She thought back. “I guess I was born here. I don’t remember anywhere else, before the accident.”

Pigeon stopped and looked at her. “So you were living out here when—”

Emily grimaced. “Yeah. We got evacuated along with everyone else. I barely remember, it was so fuckin’ long ago.” The snow falling in summer, glazing the windowsill, chalky and bitter on her tongue, she had giggled and shrieked with delight and run to show her best friend. Alicia had been her name, maybe. 

“Christ, you never told me that! What was it like?” Pigeon had a look on his face almost like hunger. She wondered if everything she said to him now would end up in the zine he was writing.

“Not very incredible at all, honestly. They put us on some buses and we never came back. That’s basically the whole story.” 

They passed an elk lounging in the grass by the side of the road. It looked at them dully, unbothered by their presence, its face a mass of swollen tumors.


Bancroft had a camera out and was filming the herd of buffalo. 

Hatchet had gone to pee on a bush, and when she returned, the large man was muttering into a microphone, panning the camera around to take in the prairie around them and the small army of bison that pawed at the dirt and snorted.

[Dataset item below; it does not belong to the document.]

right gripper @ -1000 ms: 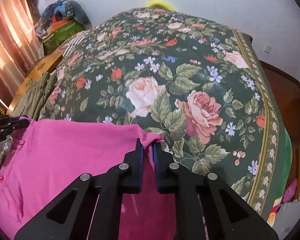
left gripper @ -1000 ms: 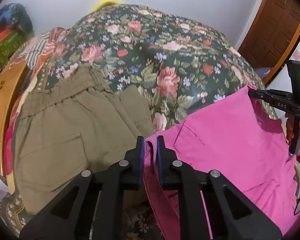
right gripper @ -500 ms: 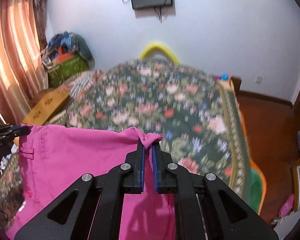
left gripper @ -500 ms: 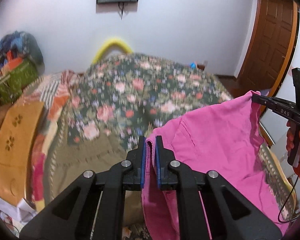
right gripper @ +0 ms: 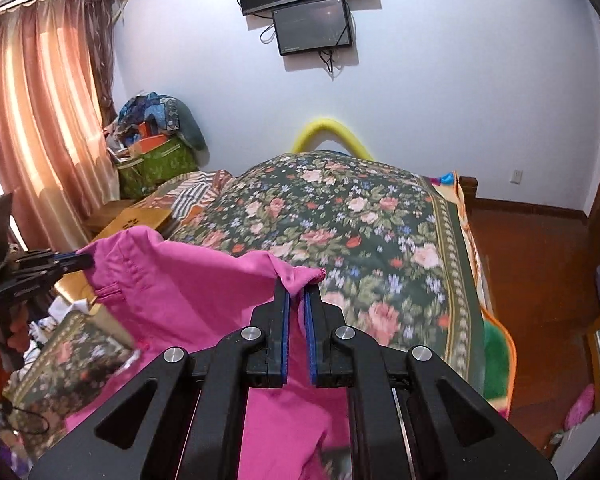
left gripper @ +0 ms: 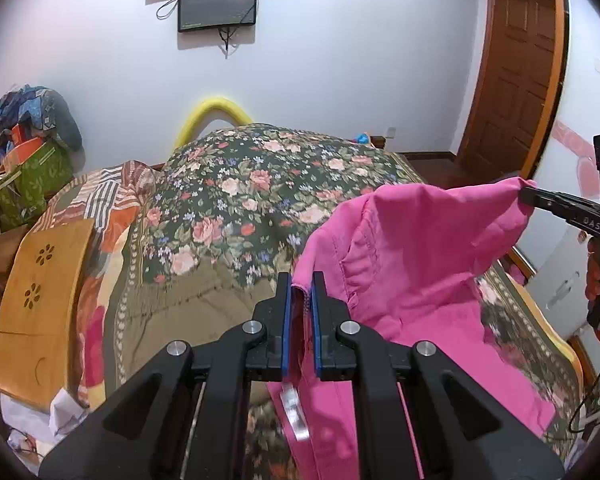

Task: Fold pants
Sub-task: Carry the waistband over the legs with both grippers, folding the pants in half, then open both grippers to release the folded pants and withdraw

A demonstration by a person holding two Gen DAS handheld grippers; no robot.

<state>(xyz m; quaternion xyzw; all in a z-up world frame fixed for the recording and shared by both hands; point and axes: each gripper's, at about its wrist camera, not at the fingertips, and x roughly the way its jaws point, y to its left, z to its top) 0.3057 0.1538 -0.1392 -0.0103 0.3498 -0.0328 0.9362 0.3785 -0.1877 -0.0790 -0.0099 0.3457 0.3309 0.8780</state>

She slapped the device out of his hand. Its lens shattered on a rock. “The fuck are you doing?”

Startled, he squared up his burly frame against her slight one. “Why’d you do that for, huh?”

Her voice dropped an octave. “We are, right now, committing a federal crime, and you’re filming it? Video evidence alone could send us all to jail for a long time.”

“I can’t—I won’t—” he started to say. He sighed and picked up the broken camera. “It’s just that people deserve to know that this is being kept from them.”

“What are you talking about? It’s a disaster area.”

“Yeah but—” and his tone became conspiratorial­— “is it? Is there actually, probably, any danger still? Or is that just what the National Guard is telling us?”

Hatchet laughed out loud to the sky. “You think the government is lying about the radiation? You think I’m fucking lying to you?” 

“I’m not calling you a liar,” he backpedaled. “But it’s hard times for good, honest farmers out there.” He bent down and scooped up a handful of dirt and weeds. “Look how much is growing in this dirt. How come good folks out there are scraping dust and shit when this is here?”

“Because it’s radioactive,” Shahar spoke up. “You eat anything grown here, so close to an ongoing nuclear meltdown, you’ll get cancer and very probably fucking die.”

“Alright, look, pal,” Bancroft was flared hot now, “you don’t get to tell me shit about shit, alright? I’m a journalist, I run a website for concerned citizens. Why is the government so afraid to let people in here? People ought to know, I’m breathing the air, I feel fine. No fucking radiation sickness for me.”

“Look at the bison,” Hatchet interrupted. She pointed out a few. “See that one, with the white spots? Partial albinism, a birth defect. That one’s got horns that are growing into his jaw. That’ll kill him in a year or two. Probably half these sorry creatures are blind from cataracts. They’ve all got tumors. And these are the ones that survived to be born.” 

That shut everybody up. They all looked out at the doomed animals, harrumphing and snorting and stamping in the dry prairie grass. 

“If it’s so bad,” Bancroft said, “why do you come here?”

Hatchet turned away. “It’s a job, that’s all. Keep that fucking camera off.” 

They waded through tall grasses, stopping to dislodge ticks and burrs from their clothing. Crumbling farmhouses leered, staking claims they could no longer enforce, their silos flaccid and rotten, leaning loose with the jagged wind. Between stringy clumps of sickly grass, a newborn bison pawed against its mother’s dry teats, unable to walk on unnaturally segmented legs, six pairs of grotesque kneecaps twisted painfully beneath its bloated weight. Shahar’s jaw dropped as they walked by it. He looked nauseated. 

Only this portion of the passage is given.